[Records from a collection]
[Start of Attachment]
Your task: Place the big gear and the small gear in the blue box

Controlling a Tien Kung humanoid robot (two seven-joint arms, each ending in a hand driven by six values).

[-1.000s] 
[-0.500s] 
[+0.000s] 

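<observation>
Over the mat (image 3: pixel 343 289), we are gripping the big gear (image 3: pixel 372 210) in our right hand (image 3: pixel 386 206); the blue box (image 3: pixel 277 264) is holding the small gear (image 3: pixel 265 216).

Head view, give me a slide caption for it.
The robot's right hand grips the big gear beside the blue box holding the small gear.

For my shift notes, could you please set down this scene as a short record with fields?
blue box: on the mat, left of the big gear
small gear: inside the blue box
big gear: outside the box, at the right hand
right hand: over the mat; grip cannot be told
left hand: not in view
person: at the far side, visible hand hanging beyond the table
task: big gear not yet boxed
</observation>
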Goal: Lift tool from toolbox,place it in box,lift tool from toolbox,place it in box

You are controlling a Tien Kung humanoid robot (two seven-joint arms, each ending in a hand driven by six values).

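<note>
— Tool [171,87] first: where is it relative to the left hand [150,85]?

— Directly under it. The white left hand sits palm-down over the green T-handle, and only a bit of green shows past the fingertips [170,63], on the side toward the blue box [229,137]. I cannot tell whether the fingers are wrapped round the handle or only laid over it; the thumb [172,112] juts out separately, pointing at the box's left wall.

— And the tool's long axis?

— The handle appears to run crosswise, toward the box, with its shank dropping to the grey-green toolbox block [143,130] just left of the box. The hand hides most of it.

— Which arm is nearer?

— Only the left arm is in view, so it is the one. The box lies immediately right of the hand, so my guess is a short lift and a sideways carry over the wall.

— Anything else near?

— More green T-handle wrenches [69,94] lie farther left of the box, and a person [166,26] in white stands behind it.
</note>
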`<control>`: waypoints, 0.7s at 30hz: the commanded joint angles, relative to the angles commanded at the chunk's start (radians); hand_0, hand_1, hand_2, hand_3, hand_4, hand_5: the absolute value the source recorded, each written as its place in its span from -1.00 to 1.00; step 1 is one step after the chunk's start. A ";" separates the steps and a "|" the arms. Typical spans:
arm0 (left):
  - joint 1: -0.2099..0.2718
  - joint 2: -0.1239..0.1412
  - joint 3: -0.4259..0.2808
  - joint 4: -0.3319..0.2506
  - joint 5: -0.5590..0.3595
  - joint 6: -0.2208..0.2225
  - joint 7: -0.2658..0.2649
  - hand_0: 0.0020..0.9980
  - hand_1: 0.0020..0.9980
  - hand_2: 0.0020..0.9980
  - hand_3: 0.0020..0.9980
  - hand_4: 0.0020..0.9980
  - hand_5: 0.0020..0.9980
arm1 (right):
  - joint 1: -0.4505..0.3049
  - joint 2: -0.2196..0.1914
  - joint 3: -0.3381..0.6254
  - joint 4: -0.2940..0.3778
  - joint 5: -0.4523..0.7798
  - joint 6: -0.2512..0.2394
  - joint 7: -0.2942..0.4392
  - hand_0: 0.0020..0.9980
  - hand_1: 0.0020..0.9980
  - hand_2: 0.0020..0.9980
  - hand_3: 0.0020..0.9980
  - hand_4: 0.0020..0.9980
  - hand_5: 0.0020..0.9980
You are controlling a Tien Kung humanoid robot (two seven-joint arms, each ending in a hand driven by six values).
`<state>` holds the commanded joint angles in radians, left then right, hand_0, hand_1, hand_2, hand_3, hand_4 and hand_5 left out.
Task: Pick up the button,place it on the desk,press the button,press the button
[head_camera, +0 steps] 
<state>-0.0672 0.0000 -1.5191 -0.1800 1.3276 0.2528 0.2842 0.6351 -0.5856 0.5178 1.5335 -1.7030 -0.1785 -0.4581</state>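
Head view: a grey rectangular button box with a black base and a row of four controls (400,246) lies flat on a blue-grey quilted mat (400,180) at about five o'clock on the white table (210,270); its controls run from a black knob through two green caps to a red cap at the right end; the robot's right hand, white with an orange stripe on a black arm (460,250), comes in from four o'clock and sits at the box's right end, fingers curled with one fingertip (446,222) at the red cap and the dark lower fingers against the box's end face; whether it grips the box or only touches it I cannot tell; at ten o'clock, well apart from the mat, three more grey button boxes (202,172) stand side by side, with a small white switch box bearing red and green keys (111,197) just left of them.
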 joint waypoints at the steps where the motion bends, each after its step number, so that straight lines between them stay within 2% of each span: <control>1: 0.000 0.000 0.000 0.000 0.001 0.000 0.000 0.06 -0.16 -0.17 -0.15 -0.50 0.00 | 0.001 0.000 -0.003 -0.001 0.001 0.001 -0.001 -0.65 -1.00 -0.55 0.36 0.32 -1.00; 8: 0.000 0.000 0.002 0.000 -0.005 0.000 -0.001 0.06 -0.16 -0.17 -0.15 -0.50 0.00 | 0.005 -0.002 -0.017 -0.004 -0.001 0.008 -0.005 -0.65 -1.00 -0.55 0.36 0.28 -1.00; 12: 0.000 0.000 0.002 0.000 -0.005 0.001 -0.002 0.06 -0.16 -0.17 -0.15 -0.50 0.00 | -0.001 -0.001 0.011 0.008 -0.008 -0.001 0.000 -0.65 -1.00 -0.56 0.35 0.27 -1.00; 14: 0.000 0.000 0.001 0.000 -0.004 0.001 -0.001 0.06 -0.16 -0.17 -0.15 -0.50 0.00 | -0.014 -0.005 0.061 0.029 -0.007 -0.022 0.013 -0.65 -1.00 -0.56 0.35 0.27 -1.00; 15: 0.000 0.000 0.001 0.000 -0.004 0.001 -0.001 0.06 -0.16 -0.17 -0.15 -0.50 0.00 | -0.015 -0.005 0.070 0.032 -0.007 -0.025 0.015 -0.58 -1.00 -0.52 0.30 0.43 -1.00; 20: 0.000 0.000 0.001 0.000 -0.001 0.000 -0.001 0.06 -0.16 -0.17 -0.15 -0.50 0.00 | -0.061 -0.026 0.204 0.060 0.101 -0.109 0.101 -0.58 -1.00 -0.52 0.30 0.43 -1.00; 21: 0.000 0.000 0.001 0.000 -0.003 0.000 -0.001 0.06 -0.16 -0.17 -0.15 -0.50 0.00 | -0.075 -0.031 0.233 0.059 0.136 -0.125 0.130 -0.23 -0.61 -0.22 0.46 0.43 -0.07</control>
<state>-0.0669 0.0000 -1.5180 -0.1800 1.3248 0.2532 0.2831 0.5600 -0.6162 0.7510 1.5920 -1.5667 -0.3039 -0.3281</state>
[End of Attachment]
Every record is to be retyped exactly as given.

(Output for this exercise):
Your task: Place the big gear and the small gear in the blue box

Controlling a Tien Kung humanoid robot (two seven-joint arms, each ending in a hand driven by six values).

[-1.000s] 
[-0.500s] 
[+0.000s] 

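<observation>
Over the mat (image 3: pixel 343 289), we are gripping the big gear (image 3: pixel 372 210) in our right hand (image 3: pixel 386 206); the blue box (image 3: pixel 277 264) is holding the small gear (image 3: pixel 265 216).

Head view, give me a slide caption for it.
The robot's right hand grips the big gear beside the blue box holding the small gear.

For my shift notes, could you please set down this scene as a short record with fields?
blue box: on the mat, left of the big gear
small gear: inside the blue box
big gear: outside the box, at the right hand
right hand: over the mat; grip cannot be told
left hand: not in view
person: at the far side, visible hand hanging beyond the table
task: big gear not yet boxed
</observation>
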Goal: Lift tool from toolbox,place it in box,lift tool from toolbox,place it in box

You are controlling a Tien Kung humanoid robot (two seven-joint arms, each ending in a hand driven by six values).

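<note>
— Tool [171,87] first: where is it relative to the left hand [150,85]?

— Directly under it. The white left hand sits palm-down over the green T-handle, and only a bit of green shows past the fingertips [170,63], on the side toward the blue box [229,137]. I cannot tell whether the fingers are wrapped round the handle or only laid over it; the thumb [172,112] juts out separately, pointing at the box's left wall.

— And the tool's long axis?

— The handle appears to run crosswise, toward the box, with its shank dropping to the grey-green toolbox block [143,130] just left of the box. The hand hides most of it.

— Which arm is nearer?

— Only the left arm is in view, so it is the one. The box lies immediately right of the hand, so my guess is a short lift and a sideways carry over the wall.

— Anything else near?

— More green T-handle wrenches [69,94] lie farther left of the box, and a person [166,26] in white stands behind it.
</note>
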`<control>`: waypoints, 0.7s at 30hz: the commanded joint angles, relative to the angles commanded at the chunk's start (radians); hand_0, hand_1, hand_2, hand_3, hand_4, hand_5: the absolute value the source recorded, each written as its place in its span from -1.00 to 1.00; step 1 is one step after the chunk's start. A ";" separates the steps and a "|" the arms. Typical spans:
arm0 (left):
  - joint 1: -0.2099..0.2718
  - joint 2: -0.1239..0.1412
  - joint 3: -0.4259..0.2808
  - joint 4: -0.3319..0.2506
  - joint 5: -0.5590..0.3595
  - joint 6: -0.2208..0.2225
  - joint 7: -0.2658..0.2649
  - hand_0: 0.0020..0.9980
  - hand_1: 0.0020..0.9980
  - hand_2: 0.0020..0.9980
  - hand_3: 0.0020..0.9980
  - hand_4: 0.0020..0.9980
  - hand_5: 0.0020..0.9980
arm1 (right):
  - joint 1: -0.4505..0.3049
  - joint 2: -0.2196..0.1914
  - joint 3: -0.3381..0.6254
  - joint 4: -0.2940..0.3778
  - joint 5: -0.4523..0.7798
  - joint 6: -0.2512..0.2394
  - joint 7: -0.2942..0.4392
  - hand_0: 0.0020..0.9980
  - hand_1: 0.0020..0.9980
  - hand_2: 0.0020..0.9980
  - hand_3: 0.0020..0.9980
  - hand_4: 0.0020..0.9980
  - hand_5: 0.0020..0.9980
You are controlling a Tien Kung humanoid robot (two seven-joint arms, each ending in a hand driven by six values).
`<state>` holds the commanded joint angles in radians, left then right, hand_0, hand_1, hand_2, hand_3, hand_4 and hand_5 left out.
Task: Pick up the button,place it on the desk,press the button,press the button
[head_camera, +0 steps] 
<state>-0.0672 0.0000 -1.5191 -0.1800 1.3276 0.2528 0.2842 0.6351 -0.5856 0.5178 1.5335 -1.7030 -0.1785 -0.4581</state>
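Head view: a grey rectangular button box with a black base and a row of four controls (400,246) lies flat on a blue-grey quilted mat (400,180) at about five o'clock on the white table (210,270); its controls run from a black knob through two green caps to a red cap at the right end; the robot's right hand, white with an orange stripe on a black arm (460,250), comes in from four o'clock and sits at the box's right end, fingers curled with one fingertip (446,222) at the red cap and the dark lower fingers against the box's end face; whether it grips the box or only touches it I cannot tell; at ten o'clock, well apart from the mat, three more grey button boxes (202,172) stand side by side, with a small white switch box bearing red and green keys (111,197) just left of them.
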 joint waypoints at the steps where the motion bends, each after its step number, so that straight lines between them stay within 2% of each span: <control>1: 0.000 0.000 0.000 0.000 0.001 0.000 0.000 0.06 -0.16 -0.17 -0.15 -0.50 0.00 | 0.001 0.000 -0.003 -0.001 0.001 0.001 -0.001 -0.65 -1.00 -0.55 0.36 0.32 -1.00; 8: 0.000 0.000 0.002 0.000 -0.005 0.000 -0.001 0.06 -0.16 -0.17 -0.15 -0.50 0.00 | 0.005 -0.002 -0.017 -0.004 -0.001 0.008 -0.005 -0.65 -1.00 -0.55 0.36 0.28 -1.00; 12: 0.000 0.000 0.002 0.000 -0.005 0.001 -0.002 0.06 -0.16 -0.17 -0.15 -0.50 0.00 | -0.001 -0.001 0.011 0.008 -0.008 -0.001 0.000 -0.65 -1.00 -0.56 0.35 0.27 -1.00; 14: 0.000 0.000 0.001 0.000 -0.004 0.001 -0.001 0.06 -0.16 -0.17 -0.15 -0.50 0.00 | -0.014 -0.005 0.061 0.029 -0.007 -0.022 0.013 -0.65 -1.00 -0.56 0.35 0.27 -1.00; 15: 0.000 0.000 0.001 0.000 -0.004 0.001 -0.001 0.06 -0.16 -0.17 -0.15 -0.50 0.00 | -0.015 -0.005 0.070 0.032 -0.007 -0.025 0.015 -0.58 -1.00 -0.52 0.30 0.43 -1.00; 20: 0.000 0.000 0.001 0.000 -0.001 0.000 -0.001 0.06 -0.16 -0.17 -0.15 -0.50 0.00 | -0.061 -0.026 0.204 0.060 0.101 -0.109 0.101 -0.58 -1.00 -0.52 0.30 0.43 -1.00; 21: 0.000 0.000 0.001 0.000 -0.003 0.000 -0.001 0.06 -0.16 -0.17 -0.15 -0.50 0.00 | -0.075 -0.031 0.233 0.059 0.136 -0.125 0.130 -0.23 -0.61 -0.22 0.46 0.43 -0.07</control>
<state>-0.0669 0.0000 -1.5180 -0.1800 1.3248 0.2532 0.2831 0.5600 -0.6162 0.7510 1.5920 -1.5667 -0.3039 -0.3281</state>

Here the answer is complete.